If designers from this world got ahold of the music scene from that world plugins would get considerably worse, as UI's would be the focus of intense simplification, leaving complex features and their power users by the wayside.

2 comments

Is there any actual evidence that "nobody wants to twist generic looking knobs"? It seems like a widespread assumption, but I don't know to what extent it's been measured or tested.

I, for example, am a nobody (a hobbyist musician) who dislikes most custom VST UIs. Back in the day, FL Studio (nee Fruityloops) shipped with a bunch of plugins that looked like they had an autogenerated UI, with every parameter getting its own controls (a knob, numeric readout, and visual bar)... and I liked them. No cruft, and it was easy to systematically manipulate each control to determine its effect on the sound.

I know exactly of that auto-generated UI (I also do hobbyist stuff with FL) and I hated it. Different strokes for different folks, I guess.

There's also the unintended side effect that now I know how to operate studio recording equipment because skeumorphic UI taught me how so many of these things work.
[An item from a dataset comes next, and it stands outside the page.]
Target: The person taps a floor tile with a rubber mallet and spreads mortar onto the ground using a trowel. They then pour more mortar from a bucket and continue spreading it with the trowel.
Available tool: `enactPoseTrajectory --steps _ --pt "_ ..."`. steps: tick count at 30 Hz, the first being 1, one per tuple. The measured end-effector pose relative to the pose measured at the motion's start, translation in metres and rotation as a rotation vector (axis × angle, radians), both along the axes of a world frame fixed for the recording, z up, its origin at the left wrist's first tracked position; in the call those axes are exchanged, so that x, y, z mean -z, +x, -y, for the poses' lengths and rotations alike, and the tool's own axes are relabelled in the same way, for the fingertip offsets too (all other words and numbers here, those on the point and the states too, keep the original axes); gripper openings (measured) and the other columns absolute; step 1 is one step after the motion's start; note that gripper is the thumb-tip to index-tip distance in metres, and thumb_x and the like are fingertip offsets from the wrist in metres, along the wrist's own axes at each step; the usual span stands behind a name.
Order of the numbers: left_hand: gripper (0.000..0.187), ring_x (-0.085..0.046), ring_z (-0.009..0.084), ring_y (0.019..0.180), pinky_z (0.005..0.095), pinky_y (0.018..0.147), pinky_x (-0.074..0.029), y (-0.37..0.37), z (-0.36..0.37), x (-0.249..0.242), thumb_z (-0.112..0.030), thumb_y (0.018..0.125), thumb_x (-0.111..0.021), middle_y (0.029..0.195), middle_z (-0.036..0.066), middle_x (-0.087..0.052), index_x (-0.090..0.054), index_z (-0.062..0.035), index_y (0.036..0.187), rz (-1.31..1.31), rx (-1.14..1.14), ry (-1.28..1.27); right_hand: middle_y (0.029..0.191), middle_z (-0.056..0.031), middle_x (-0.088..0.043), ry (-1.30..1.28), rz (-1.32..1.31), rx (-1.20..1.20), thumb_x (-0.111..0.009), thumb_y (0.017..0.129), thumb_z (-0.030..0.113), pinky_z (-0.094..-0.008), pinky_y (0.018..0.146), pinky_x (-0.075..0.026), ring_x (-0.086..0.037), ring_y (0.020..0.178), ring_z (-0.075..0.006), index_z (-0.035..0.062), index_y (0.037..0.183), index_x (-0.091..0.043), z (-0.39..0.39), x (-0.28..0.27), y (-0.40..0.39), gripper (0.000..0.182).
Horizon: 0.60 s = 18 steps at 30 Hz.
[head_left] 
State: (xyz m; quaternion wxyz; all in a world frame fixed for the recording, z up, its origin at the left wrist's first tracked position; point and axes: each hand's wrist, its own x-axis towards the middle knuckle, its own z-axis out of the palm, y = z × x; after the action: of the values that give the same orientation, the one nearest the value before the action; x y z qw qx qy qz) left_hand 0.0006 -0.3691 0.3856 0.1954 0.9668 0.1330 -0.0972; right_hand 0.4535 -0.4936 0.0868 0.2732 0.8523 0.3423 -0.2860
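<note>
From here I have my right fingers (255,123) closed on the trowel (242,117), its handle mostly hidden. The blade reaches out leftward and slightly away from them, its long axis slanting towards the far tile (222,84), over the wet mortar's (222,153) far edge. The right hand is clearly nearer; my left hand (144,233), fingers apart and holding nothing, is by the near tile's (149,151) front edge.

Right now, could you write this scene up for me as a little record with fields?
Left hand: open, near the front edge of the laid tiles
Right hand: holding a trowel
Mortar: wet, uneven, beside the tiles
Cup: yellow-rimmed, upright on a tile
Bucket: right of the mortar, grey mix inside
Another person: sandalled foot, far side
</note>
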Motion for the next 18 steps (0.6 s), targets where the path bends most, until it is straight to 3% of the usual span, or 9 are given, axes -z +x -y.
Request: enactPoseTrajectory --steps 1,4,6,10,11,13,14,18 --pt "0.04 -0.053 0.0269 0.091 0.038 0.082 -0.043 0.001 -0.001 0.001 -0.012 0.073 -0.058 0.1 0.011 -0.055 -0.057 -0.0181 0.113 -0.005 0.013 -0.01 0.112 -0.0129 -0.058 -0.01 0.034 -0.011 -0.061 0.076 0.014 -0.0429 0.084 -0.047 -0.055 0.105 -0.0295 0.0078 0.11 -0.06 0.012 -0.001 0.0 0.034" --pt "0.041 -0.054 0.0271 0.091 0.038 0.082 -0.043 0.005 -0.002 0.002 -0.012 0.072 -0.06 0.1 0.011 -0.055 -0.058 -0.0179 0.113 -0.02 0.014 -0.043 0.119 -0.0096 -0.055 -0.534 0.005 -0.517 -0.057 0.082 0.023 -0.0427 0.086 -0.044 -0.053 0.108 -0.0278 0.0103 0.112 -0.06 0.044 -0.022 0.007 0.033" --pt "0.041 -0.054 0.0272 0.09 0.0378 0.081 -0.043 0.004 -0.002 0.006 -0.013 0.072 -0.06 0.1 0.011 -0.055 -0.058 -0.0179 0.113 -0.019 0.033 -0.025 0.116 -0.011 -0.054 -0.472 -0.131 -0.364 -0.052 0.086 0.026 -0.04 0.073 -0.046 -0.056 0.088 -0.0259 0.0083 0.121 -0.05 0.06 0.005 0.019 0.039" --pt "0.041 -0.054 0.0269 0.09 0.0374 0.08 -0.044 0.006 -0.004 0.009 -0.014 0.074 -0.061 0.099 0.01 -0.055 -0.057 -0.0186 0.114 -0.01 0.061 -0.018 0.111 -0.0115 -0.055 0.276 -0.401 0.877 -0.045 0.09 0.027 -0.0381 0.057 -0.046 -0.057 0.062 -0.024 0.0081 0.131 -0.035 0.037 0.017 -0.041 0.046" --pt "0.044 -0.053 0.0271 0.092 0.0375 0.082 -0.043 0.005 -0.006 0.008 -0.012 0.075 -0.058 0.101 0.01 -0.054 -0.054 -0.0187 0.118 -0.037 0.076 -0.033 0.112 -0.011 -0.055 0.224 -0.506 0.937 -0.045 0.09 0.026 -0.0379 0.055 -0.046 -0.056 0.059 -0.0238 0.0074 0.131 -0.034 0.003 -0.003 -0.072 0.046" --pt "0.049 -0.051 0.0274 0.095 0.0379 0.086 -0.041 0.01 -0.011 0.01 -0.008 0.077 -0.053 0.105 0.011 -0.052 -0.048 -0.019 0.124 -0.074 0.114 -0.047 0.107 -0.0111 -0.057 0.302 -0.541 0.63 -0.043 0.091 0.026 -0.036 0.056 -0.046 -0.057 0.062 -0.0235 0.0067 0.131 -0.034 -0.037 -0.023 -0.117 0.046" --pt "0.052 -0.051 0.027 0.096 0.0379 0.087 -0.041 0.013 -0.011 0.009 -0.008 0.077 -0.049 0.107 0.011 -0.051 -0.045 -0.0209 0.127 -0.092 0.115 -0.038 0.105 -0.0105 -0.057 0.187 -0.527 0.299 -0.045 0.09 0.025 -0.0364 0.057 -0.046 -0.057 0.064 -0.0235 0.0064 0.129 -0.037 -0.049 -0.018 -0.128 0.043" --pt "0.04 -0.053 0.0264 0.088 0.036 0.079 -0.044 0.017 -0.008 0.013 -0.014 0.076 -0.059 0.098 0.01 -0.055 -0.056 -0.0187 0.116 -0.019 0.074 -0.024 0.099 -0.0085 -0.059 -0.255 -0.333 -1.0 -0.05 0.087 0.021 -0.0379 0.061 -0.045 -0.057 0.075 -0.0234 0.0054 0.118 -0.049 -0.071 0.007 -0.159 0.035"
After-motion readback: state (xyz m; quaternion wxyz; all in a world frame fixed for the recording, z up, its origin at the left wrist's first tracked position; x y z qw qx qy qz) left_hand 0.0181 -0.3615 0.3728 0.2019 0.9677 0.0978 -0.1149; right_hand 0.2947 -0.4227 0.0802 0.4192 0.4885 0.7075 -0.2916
No they don't. Best audio software does not have skewmorphic UI's. I personally prefer minimalist looks. Ableton Live is a good example in the other direction.
Again, different strokes for different folks. Ableton is popular but so is FLStudio, iZotope plugins, Cubase, or ProTools. I am thankful this trend towards functional minimalism for ease-of-use is relatively contained in the music software scene.